Bangunan lain adalah Nuwo Sesat pada dasarnya merupakan balai pertemuan
adat tempat para Perwatin pada saat mengadakan Pepungatau musyawarah adat,
karenanya itu juga disebut sebagai Sesat Balai Agung. Bagian bagian dari
bangunan ini adalah Ijan Geladak, tangga masuk yang dilengkapi dengan atap
yang disebut Rurung Agung. Selanjutnya adalah Anjungan, yaitu serambi yang
digunakan untuk pertemuan kecil, lalu Pusiban sebagai ruang tempat musyawarah
resmi. Ruang Tetabuhan merupakan tempat menyimpan alat musik tradisional dan
Ruang Gajah Merem sebagai tempat istirahat bagi para Penyimbang. Hal lain yang
khas di rumah sesat ini adalah hiasan paying-payung besar di atapnya.

 Sistem Hukum
Masyarakat lampung pepadun ilmu pengetahuannya juga telah menciptakan
sistem hukum adat yang mengatur semua tata kelola kemasyarakatan yang dikenal
juga dengan hukum nuwo tuho yaitu hukum yang mengatur tentang konsep
kepemilikan rumah adat yang diteruskan secara turun temurun kepada anak lelaki
tertua.
Selain hukum nuwo tuho, masyarakat lampung adat pepadun juga telah
memiliki hukum yang mengatur kehidupan mereka yang dikenal dengan istilah
piil pesenggiri.

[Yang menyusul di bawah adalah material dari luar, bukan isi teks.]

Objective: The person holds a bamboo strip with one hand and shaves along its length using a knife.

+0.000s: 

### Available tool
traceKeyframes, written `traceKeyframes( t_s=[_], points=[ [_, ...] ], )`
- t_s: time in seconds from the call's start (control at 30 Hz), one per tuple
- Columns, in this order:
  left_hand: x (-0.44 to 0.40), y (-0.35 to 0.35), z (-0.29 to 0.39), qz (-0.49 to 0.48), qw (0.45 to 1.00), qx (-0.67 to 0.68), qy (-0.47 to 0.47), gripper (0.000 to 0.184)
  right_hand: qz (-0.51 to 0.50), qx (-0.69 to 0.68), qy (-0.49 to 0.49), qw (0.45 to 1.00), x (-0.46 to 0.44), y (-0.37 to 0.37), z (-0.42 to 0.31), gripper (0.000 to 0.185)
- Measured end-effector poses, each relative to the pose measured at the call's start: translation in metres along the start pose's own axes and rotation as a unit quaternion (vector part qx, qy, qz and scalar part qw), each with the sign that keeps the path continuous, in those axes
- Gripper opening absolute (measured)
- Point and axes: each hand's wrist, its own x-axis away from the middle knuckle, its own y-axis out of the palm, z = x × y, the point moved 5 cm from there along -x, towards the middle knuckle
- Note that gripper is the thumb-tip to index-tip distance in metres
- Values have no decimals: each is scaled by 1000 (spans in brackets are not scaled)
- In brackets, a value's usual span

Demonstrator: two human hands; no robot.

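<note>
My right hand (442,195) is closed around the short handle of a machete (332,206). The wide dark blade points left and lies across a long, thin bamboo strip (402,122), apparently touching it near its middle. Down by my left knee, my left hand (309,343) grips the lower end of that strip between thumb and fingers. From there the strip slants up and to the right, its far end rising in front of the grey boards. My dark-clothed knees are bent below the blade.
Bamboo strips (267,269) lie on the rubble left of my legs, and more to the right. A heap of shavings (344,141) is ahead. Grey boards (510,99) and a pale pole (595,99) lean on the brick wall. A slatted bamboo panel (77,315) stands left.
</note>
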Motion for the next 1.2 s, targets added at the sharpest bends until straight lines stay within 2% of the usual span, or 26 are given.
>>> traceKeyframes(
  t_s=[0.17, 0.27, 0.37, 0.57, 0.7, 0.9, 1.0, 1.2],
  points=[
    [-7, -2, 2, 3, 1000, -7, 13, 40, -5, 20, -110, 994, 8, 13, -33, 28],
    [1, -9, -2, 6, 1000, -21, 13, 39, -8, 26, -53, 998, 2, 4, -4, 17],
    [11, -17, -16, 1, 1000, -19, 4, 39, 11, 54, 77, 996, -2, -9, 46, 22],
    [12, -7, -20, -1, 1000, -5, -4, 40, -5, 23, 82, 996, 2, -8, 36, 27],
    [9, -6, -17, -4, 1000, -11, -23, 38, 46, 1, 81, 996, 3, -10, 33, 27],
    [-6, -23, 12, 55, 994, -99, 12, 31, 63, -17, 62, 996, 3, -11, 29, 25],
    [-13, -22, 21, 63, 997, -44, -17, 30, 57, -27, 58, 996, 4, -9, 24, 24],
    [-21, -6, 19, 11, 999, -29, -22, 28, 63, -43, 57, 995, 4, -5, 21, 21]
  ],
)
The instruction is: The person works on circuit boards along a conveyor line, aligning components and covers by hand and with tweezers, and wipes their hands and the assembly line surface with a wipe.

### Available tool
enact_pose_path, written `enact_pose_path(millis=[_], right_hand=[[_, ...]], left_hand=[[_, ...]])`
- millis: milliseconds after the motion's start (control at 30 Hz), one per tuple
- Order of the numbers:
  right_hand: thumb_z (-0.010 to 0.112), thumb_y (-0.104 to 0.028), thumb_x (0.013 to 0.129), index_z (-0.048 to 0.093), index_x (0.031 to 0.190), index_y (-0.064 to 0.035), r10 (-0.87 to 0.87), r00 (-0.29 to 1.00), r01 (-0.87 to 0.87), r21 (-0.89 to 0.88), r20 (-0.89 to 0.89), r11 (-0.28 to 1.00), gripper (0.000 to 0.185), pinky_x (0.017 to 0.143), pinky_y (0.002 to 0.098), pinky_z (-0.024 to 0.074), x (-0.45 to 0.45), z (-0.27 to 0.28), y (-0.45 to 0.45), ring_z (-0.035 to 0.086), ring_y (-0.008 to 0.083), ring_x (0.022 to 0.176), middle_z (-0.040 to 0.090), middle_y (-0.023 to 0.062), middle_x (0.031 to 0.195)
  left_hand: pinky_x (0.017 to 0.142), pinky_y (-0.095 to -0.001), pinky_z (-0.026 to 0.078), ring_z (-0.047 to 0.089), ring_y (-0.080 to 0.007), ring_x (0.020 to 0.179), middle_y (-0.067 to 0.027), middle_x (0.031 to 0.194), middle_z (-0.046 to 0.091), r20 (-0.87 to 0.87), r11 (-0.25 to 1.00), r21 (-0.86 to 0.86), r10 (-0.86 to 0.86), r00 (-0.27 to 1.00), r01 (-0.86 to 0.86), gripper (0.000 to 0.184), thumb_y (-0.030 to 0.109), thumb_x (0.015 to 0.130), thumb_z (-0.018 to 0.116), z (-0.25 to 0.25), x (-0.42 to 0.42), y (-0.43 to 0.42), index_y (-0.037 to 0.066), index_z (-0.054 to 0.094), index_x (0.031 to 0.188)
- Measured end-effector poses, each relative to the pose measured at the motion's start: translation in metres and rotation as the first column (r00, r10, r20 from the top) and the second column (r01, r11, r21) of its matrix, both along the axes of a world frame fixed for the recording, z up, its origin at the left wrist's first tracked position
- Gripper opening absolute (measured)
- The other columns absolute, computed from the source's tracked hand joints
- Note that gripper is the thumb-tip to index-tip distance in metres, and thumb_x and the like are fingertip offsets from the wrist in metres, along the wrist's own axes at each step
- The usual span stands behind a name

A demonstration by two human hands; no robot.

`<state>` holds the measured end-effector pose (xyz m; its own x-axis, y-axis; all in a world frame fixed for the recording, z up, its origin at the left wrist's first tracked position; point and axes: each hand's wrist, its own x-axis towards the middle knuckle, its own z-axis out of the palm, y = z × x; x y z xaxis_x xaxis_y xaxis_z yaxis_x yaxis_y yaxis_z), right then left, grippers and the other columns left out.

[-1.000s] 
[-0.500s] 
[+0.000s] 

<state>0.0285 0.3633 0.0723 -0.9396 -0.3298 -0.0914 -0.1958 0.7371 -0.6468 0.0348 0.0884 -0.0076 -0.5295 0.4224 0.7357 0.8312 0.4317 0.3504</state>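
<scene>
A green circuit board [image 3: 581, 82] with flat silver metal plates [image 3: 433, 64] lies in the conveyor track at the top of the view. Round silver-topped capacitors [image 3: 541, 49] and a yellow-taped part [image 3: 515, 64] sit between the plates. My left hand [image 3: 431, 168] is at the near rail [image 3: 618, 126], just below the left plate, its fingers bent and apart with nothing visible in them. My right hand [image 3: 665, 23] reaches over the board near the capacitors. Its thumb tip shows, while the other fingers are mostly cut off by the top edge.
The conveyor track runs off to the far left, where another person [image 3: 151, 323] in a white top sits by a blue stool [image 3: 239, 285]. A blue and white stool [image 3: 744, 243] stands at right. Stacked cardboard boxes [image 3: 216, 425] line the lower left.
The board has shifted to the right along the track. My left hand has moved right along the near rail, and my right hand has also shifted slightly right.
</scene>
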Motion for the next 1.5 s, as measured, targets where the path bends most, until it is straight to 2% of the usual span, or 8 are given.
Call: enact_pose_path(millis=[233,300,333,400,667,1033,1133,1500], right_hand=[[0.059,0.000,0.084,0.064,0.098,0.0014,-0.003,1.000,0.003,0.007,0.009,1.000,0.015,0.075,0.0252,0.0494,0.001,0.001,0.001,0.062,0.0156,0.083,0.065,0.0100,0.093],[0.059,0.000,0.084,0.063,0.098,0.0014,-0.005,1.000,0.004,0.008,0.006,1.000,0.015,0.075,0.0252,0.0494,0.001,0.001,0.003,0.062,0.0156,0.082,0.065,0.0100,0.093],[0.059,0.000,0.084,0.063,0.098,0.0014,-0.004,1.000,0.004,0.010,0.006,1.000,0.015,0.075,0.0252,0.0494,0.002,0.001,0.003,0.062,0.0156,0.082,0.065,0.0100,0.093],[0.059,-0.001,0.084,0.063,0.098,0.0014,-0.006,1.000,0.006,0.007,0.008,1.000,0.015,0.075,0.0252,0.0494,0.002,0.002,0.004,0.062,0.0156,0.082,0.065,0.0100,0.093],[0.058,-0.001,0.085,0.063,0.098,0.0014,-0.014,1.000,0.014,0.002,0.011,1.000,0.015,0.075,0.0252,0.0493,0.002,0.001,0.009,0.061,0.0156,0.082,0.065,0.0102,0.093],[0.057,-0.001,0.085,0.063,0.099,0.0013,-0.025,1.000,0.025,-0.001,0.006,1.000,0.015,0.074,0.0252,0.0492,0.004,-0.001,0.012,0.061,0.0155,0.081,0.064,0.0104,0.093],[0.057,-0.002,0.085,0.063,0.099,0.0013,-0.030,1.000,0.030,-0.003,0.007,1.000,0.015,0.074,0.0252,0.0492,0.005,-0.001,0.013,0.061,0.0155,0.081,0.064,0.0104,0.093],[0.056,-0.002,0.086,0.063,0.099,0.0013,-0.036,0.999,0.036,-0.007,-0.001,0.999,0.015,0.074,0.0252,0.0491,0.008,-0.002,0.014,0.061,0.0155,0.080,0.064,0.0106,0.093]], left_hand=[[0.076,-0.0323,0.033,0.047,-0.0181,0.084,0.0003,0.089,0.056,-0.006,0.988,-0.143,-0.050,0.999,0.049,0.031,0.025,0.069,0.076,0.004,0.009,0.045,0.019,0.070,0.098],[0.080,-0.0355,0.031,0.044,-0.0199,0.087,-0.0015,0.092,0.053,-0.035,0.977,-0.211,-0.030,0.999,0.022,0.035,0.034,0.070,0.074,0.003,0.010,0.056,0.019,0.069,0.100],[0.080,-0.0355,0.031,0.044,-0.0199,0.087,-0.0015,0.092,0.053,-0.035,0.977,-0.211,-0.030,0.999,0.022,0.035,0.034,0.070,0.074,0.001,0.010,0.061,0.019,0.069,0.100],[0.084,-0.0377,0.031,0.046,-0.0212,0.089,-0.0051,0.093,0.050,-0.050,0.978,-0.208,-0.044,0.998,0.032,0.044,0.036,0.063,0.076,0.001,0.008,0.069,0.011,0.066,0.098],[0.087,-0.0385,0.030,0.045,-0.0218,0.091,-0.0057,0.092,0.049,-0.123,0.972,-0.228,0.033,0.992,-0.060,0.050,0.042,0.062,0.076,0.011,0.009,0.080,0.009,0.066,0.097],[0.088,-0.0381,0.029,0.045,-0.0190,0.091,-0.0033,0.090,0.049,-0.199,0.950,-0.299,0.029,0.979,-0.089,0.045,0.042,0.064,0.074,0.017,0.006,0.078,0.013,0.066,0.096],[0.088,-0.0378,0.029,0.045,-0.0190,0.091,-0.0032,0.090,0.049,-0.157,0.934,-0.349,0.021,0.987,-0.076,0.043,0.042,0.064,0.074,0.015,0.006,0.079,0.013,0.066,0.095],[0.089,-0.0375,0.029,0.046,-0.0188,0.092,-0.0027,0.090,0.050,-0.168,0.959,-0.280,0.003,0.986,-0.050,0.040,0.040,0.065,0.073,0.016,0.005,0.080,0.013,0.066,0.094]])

Piil pesenggiri merupakan pandangan hidup atau filsafah hidup
dari masyarakat suku lampung yang dijadikan sebagai landasan berpikir,
bertindak dan berperilaku oleh masyarakat lampung dimanapun mereka berada.

 Sistem Gelar adat


Masyarakat Lampung adat pepadun memiliki pengetahuan tentang pemberian
gelar adat yang sekaligus juga melambangkan status sosial. Status sosial dalam
masyarakat pepadun diperoleh melalui keturunan dari laki-laki tertua keluarga
tertua dan gelarnya diturunkan sampai ke generasi seterusnya. Akan tetapi, status
sosial tersebut juga tidak hanya diperoleh dari garis keturunan, karena setiap orang
juga memiliki peluang untuk memiliki status sosial tertentu, selama orang tersebut
dapat menyelenggarakan upacara adat Cakak Pepadun. Gelar atau status sosial
yang dapat diperoleh melalui Cakak Pepadun diantaranya gelar Suttan, Raja,
Pangeran, dan lain-lain.
Dalam upacara tersebut, anggota masyarakat yang ingin menaikkan statusnya
harus membayarkan sejumlah uang (“Dau”) dan memotong sejumlah kerbau.
Prosesi Cakak Pepadun ini diselenggarakan di “Rumah Sessat” dan dipimpin oleh
seorang Penyimbang atau pimpinan adat yang posisinya paling tinggi.